Has Wired become a liberal/leftist rag? There was a recent issue of Wired with lots of anti-copyright stuff in it (isn’t that every issue, though?) that had me wondering just that. I can do without another toothless screed by Cory Doctorow or Lawrence Lessig on the EFF belief system. Don’t get me wrong, I like the cause of the EFF, I’m just tired of hearing about failure all the time. Do something, guys. Apart from that, Wired is good for trend-watching, although I suspect that Wired now has more to do with driving the trends than it did in the past. The feature-length articles in Wired are darn solid most of the time, though. Berta understands the power of BitTorrent now from reading Wired better than any way I tried to describe it to her.

We get CMJ at home. It’s very irregularly published, and the only thing that’s truly worthwhile there is the CD, since the written description of music is often completely useless in determining whether you like the sound of an album. A web magazine could do this right. New artist track samples (in Flash or MP3, depending on the draconian licensing required by the label) would be available for every band, not just the ones that fit on the CD. But the magazine could recommend favorite tracks, just like the CMJ CD is a recommendation list from all of their album reviews.

Does fashion really interest men? I got GQ for a while after POV went down. It was interesting enough, but didn’t make me want to run out and buy the latest designer suits. I’m not clamoring for $40 silkscreened T-shirts that are synthetically vintage-aged. Maybe just a yearly fashion issue to see the trends in review?
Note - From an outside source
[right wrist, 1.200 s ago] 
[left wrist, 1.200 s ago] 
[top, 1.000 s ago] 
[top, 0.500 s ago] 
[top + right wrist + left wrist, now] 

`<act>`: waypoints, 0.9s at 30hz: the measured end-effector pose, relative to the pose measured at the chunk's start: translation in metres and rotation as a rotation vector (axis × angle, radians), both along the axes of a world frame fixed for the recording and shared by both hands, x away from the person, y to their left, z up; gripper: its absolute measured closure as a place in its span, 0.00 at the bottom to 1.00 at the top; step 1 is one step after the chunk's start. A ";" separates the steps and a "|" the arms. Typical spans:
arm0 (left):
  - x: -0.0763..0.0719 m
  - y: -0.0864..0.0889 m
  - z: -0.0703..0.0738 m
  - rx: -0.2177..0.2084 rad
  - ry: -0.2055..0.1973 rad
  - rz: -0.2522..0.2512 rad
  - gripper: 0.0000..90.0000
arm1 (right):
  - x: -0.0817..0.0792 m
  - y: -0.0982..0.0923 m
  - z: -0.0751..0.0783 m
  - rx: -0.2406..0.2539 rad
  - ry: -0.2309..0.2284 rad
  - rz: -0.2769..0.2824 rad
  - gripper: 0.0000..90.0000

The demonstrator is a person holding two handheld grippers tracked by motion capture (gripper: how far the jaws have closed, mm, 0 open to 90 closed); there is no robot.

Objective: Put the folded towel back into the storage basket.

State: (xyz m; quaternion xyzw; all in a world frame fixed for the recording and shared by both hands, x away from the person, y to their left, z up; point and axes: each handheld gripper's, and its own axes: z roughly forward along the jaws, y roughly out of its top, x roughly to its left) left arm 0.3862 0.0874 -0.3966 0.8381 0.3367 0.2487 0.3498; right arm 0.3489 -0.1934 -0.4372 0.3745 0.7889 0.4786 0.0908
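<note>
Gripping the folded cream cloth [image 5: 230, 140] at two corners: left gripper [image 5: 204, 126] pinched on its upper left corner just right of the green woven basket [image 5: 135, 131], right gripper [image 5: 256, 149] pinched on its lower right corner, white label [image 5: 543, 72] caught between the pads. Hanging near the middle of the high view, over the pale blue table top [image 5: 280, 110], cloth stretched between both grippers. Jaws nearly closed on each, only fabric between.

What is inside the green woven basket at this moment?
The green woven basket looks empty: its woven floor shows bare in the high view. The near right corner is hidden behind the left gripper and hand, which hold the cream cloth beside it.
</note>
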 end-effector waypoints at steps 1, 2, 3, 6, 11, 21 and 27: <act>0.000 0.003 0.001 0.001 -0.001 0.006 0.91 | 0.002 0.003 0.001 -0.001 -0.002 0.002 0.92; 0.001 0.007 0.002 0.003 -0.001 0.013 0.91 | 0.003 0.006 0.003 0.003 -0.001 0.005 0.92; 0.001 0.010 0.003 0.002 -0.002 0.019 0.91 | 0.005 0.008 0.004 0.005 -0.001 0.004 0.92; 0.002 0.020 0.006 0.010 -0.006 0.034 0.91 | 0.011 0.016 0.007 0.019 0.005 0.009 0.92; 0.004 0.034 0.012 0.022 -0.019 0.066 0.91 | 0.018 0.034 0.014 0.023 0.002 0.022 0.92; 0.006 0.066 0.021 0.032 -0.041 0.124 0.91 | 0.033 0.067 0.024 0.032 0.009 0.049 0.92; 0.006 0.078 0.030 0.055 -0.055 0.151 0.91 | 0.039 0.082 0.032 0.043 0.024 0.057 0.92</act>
It that even worth it? Who cares.

Business and public interet stories would round out the whole thing. Something like Time Magazine-light, maybe. Stories such as: How to invest today for early retirement. The future of the DVD and other media formats. Why and how to get elected to your local government. Returning from Iraq - The new trials of veterans in the wars after Vietnam. The real story of the fall of Social Security and the government’s tenuous plan to fix it. American Schools - The handgun and education landfill. My after-dinner cigarette sent me to jail. Fire in the rainforests - the struggle for ecology. Welfare at the local native american casino. Any good ideas there?

So where’s my staff? I’ve got a domain all set up for this, all I need is an artist and a few writers.